__Your goal__
What you return should match the data exactly, from the first line to the last.

__Raw data__
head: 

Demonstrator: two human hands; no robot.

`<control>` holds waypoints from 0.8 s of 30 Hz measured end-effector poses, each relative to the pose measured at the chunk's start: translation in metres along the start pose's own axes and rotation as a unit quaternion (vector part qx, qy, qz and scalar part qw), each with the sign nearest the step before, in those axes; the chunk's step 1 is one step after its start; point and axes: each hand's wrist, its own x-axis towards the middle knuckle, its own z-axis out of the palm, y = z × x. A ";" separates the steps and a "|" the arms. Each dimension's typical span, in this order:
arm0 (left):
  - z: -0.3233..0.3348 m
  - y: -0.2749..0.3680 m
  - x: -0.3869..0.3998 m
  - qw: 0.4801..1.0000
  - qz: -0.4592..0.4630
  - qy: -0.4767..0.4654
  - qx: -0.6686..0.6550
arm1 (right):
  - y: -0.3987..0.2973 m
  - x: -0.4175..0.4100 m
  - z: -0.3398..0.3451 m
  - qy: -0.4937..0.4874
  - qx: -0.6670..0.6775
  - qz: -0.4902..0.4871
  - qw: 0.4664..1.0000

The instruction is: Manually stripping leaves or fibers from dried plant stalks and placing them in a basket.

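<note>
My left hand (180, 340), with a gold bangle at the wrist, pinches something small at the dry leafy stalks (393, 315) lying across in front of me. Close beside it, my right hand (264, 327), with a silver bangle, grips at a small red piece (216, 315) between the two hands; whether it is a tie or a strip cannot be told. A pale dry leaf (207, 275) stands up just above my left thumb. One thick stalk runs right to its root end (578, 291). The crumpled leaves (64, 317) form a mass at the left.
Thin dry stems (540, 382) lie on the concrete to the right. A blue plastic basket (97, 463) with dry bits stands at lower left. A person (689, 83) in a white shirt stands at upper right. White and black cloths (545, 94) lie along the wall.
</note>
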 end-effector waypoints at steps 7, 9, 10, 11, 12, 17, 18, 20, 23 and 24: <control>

__Response__
head: 

Demonstrator: two human hands; no robot.

`<control>` holds waypoints from 0.8 s of 30 Hz measured end-effector poses, each relative to the pose measured at the chunk's start: translation in metres along the start pose's own axes and rotation as a unit quaternion (vector part qx, qy, qz and scalar part qw), each with the sign nearest the step before, in those axes; the chunk's step 1 is one step after its start; point and axes: each hand's wrist, its own x-axis towards the middle knuckle, its own z-axis out of the palm, y = z × x. A ";" separates the steps and a "|" the arms. Each dimension's typical span, in this order:
arm0 (left):
  - z: -0.3233..0.3348 m
  - y: -0.2749..0.3680 m
  - x: -0.3869..0.3998 m
  - qw: 0.4801..1.0000
  - qz: -0.4592..0.4630
  - qy: -0.4767..0.4654
  - qx: -0.6686..0.6550
arm1 (right):
  - y: -0.3987..0.2973 m
  - x: -0.4175..0.4100 m
  - z: -0.3398..0.3451 m
  - qy: -0.4937..0.4874
  - qx: -0.6670..0.6775
  - qz: -0.4902..0.4871
  - qw: 0.4664..1.0000

The instruction is: Manually stripping leaves or fibers from dried plant stalks and placing them in a basket.

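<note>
My left hand (180, 340), with a gold bangle at the wrist, pinches something small at the dry leafy stalks (393, 315) lying across in front of me. Close beside it, my right hand (264, 327), with a silver bangle, grips at a small red piece (216, 315) between the two hands; whether it is a tie or a strip cannot be told. A pale dry leaf (207, 275) stands up just above my left thumb. One thick stalk runs right to its root end (578, 291). The crumpled leaves (64, 317) form a mass at the left.
Thin dry stems (540, 382) lie on the concrete to the right. A blue plastic basket (97, 463) with dry bits stands at lower left. A person (689, 83) in a white shirt stands at upper right. White and black cloths (545, 94) lie along the wall.
</note>
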 end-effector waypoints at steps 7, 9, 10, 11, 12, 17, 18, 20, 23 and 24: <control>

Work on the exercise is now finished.